Saturday, April 07, 2007

Catatan Paskah - 02


Salib, Hikmat atau Kebodohan?


Hukum Lex Talionis adalah hukum tertua di dunia. Tercantum dalam Kitab Hukum Hammurabi, Raja Babil yang memerintah sekitar tahun 2285 – 2242 SM. Isinya: Mata ganti mata. Gigi ganti gigi. Artinya, semua harus harus mendapatkan balasan setimpal dari apa yang diperbuatnya. Selain itu dikenal juga “hukum rimba”.Kuat harus menang. Lemah jadi budak. Yang lemah dimangsa yang kuat. Maka orang besar adalah orang yang berkuasa. Dalam dunia yang penuh persaingan, ungkapan “Siapa cepat dia dapat”. Lambat bertindak tergilas. Adalah lumrah. Berlaku baku.

Ajaran Tuhan Yesus menjungkirbalikkan nilai-nilai yang berlaku umum tersebut. Menurut Tuhan Yesus, yang terbesar malah harus melayani. Kebesaran dan kehebatan seseorang justru terlihat dari pengabdiannya. Dari kesediaannya untuk melayani orang lain. Bukan dilayani. Nama-nama seperti Ibu Teresa atau Marthin Luther King lebih harum di tulis sejarah dibanding Hitler atau Saddam Hussein.

Ajaran lain Tuhan Yesus yang juga menuai kontroversi adalah “tampar pipi kiri, beri pipi kanan”. Nggak kurang dari Filsuf Jerman Nietzhce menyebut agama Kristen sebagai “agama kaum pengecut dan pecundang.” Tuhan Yesus mau mengajarkan jangan membalas kebencian dengan kebencian.
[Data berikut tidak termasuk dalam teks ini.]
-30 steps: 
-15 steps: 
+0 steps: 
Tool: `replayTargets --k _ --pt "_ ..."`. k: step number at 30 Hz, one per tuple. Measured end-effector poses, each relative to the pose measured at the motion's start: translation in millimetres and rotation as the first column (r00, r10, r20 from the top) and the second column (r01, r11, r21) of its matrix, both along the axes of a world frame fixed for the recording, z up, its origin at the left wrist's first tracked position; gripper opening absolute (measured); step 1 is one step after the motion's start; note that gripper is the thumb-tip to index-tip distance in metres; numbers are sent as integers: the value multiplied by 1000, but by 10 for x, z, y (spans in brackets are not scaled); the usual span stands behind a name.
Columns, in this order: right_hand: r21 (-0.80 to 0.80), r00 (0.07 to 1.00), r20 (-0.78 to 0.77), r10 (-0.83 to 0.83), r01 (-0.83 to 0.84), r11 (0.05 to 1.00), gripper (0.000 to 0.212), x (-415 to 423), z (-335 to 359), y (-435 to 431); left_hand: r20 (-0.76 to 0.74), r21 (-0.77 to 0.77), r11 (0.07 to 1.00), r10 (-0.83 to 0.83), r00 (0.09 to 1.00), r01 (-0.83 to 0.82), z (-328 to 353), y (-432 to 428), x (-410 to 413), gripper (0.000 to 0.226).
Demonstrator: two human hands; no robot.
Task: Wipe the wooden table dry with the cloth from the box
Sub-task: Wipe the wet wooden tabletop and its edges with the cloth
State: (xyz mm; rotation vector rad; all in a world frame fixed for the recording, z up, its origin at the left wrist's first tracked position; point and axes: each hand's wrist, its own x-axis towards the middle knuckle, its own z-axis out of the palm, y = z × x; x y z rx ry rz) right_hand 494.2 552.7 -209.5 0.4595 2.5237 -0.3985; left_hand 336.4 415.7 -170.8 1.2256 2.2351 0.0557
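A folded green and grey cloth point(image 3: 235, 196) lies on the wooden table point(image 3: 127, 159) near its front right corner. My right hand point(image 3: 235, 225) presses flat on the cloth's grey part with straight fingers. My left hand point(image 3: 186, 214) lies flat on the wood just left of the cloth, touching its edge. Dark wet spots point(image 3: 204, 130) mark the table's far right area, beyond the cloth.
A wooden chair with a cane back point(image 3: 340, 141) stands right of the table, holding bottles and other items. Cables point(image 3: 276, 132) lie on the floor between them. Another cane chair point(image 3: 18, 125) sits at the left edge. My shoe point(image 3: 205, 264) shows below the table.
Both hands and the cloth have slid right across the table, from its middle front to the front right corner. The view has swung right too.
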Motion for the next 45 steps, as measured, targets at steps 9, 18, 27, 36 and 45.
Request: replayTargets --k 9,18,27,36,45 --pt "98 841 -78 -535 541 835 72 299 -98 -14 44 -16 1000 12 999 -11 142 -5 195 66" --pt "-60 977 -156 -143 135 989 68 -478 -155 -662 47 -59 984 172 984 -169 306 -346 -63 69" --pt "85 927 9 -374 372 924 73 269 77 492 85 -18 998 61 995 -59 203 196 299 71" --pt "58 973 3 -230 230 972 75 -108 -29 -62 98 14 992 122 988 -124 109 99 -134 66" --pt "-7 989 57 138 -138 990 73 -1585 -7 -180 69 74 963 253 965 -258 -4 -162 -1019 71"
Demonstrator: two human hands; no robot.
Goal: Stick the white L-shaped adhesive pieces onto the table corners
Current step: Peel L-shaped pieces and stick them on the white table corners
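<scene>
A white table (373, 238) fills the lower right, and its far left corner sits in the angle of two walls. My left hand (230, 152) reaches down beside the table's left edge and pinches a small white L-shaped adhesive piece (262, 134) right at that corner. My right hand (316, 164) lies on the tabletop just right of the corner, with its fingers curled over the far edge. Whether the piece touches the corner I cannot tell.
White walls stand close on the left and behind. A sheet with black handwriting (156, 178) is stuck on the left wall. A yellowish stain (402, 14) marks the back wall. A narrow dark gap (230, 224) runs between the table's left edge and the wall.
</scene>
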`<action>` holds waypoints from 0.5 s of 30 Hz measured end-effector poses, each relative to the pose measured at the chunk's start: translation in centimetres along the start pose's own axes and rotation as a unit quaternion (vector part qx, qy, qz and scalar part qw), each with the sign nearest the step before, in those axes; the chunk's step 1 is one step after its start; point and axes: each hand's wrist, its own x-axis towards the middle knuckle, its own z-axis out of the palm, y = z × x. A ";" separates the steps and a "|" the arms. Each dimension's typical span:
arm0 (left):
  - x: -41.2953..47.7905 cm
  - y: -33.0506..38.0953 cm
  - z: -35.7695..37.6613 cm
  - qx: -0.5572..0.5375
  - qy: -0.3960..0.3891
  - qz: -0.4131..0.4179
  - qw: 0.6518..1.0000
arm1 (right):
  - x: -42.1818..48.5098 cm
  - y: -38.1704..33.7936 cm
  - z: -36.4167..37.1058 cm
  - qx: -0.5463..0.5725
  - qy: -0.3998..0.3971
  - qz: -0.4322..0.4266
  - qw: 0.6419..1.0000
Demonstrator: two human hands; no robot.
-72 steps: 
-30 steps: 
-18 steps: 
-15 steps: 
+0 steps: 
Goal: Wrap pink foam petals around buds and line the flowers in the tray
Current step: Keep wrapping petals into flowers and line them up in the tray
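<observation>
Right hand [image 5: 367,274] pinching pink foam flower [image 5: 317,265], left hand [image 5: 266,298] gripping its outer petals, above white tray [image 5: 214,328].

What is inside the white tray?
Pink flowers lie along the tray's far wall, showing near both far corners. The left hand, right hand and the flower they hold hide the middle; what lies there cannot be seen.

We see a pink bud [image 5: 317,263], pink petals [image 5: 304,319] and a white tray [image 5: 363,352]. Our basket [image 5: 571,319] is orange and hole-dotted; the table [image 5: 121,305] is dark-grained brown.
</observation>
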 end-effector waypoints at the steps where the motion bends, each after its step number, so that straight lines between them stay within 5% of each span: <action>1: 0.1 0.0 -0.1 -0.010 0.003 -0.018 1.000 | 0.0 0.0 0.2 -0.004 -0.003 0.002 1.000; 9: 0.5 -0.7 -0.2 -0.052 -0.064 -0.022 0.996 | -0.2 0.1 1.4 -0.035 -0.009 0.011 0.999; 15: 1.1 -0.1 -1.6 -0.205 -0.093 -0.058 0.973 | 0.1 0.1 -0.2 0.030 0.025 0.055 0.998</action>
Nggak ada gunanya membalas kekerasan dengan kekerasan. Karena yang kerap terjadi jika kebencian dilawan dengan kebencian hanya melipatgandakan kebencian. Sebaliknya ketika diganjar dengan kasih, kebencian bisa menghilang tanpa bekas.

Buat dunia persaingan hanya bisa dimenangkan oleh mereka yang berjuang menjadi yang terdepan. Tapi bagi Tuhan Yesus justru yang terdepan akan menjadi yang terkemudian. Apa yang utama bagi dunia malah bisa membawa kita terperosok. Intinya, Tuhan Yesus mematahkan nilai duniawi.

Salib juga demikian. Salib adalah simbol kebodohan dan keterkutukan. Tapi lihat bagaimana cara Allah menggunakannya sebagai cara menunjukkan hikmatnya. Bukankah Tuhan Yesus bisa memilih cara mati yang lain? Mengapa harus jalan salib? Karena apa yang dipandang bodoh oleh dunia, justru dipakai Allah untuk menjungkirbalikkan hikmah manusia.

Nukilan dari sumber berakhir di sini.